Try it
Return all of the data exactly, with nothing left out but the pictures.

Information provided
*-*-*

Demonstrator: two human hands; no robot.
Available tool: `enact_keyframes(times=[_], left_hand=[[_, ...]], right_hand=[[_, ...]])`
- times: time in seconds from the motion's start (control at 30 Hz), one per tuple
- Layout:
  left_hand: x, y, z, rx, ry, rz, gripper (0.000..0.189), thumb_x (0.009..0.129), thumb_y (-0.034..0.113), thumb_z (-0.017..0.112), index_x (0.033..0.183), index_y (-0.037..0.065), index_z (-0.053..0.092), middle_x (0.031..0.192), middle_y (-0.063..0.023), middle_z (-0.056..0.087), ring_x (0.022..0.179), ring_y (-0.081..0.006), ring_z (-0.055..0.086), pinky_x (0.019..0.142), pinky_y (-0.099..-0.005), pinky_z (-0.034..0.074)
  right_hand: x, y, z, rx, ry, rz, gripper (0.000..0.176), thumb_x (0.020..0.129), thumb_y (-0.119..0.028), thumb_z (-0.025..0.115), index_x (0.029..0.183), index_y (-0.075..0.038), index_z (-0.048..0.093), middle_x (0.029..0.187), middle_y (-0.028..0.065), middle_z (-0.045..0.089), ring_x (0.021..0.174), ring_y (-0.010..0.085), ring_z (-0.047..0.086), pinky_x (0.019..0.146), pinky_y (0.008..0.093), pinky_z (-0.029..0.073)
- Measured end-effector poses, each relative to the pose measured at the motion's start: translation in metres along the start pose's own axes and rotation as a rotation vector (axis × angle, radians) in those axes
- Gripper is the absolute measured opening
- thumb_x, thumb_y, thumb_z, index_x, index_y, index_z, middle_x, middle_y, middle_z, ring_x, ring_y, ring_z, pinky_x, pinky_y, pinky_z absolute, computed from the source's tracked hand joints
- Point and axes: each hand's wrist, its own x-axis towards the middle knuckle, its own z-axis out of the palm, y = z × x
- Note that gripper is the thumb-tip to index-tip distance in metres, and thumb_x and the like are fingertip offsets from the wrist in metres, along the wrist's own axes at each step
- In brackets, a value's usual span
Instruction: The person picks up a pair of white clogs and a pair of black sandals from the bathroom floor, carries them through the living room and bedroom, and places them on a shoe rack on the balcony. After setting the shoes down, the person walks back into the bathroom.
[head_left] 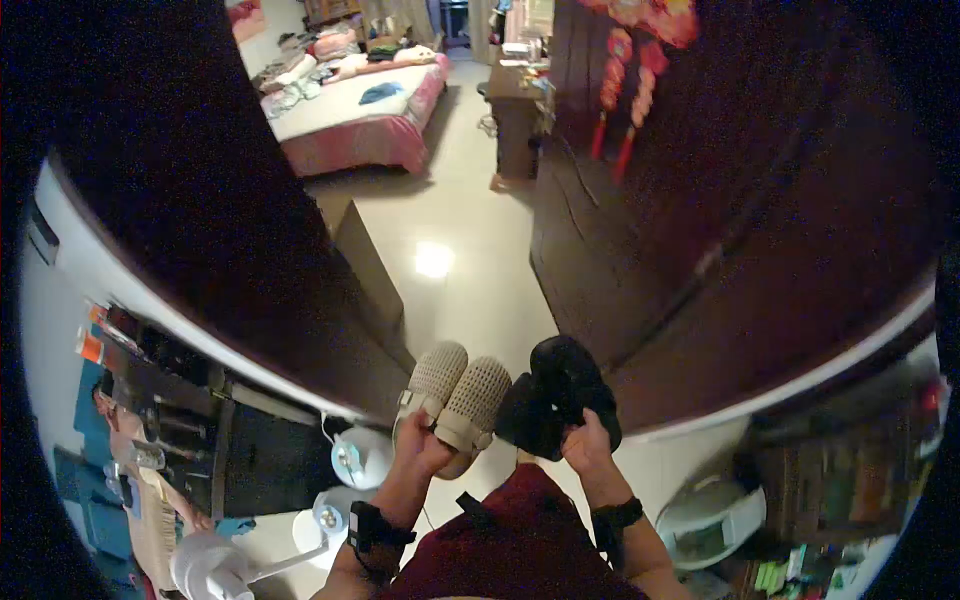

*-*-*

Exercise answer
Demonstrator: two human hands; no robot.
Available tool: `enact_keyframes(times=[_], left_hand=[[_, ...]], right_hand=[[_, ...]])`
- times: time in seconds from the motion's start (control at 30 Hz), one per tuple
- Layout:
  left_hand: x, y, z, rx, ry, rz, gripper (0.000..0.189), thumb_x (0.009..0.129), thumb_y (-0.034..0.113), thumb_z (-0.017..0.112), index_x (0.033..0.183), index_y (-0.037..0.065), index_z (-0.053..0.092), middle_x (0.031..0.192), middle_y (-0.063..0.023), middle_z (-0.056..0.087), ring_x (0.022..0.179), ring_y (-0.081..0.006), ring_z (-0.055..0.086), pinky_x (0.019..0.142), pinky_y (-0.099..-0.005), pinky_z (-0.034..0.074)
  right_hand: x, y, z, rx, ry, rz, gripper (0.000..0.176), thumb_x (0.020..0.129), thumb_y (-0.119..0.028), thumb_z (-0.025..0.115), index_x (0.029..0.183), index_y (-0.075..0.038), index_z (-0.048..0.093), middle_x (0.029..0.187), middle_y (-0.028..0.065), middle_z (-0.045..0.089), ring_x (0.021..0.174), ring_y (-0.010..0.085), ring_z (-0.047..0.086), pinky_x (0.019..0.146), pinky_y (0.008..0.093), pinky_z (-0.029..0.073)
- Measured end-effector poses, each relative to the pose measured at the motion's start: translation in metres along the start pose's own axes and rotation as a rotation vector (axis × angle, radians) in those axes
- Gripper is the absolute measured opening
- thumb_x, thumb_y, thumb_z, index_x, index_y, index_z, middle_x, middle_y, middle_z, ring_x, ring_y, ring_z, pinky_x, pinky_y, pinky_z absolute, computed from the source's tracked hand joints
- Point and axes: each hand's wrist, its own x-axis towards the middle knuckle, its own z-axis out of the palm, y = z × x
- Note that gripper is the thumb-tip to index-tip distance in metres, and thumb_x and the like are fingertip offsets from the wrist in metres, along the wrist's own axes at each step
- In brackets, a value's usual span
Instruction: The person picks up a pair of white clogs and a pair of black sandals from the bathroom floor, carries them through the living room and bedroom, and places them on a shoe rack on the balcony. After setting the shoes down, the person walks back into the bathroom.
[head_left] 

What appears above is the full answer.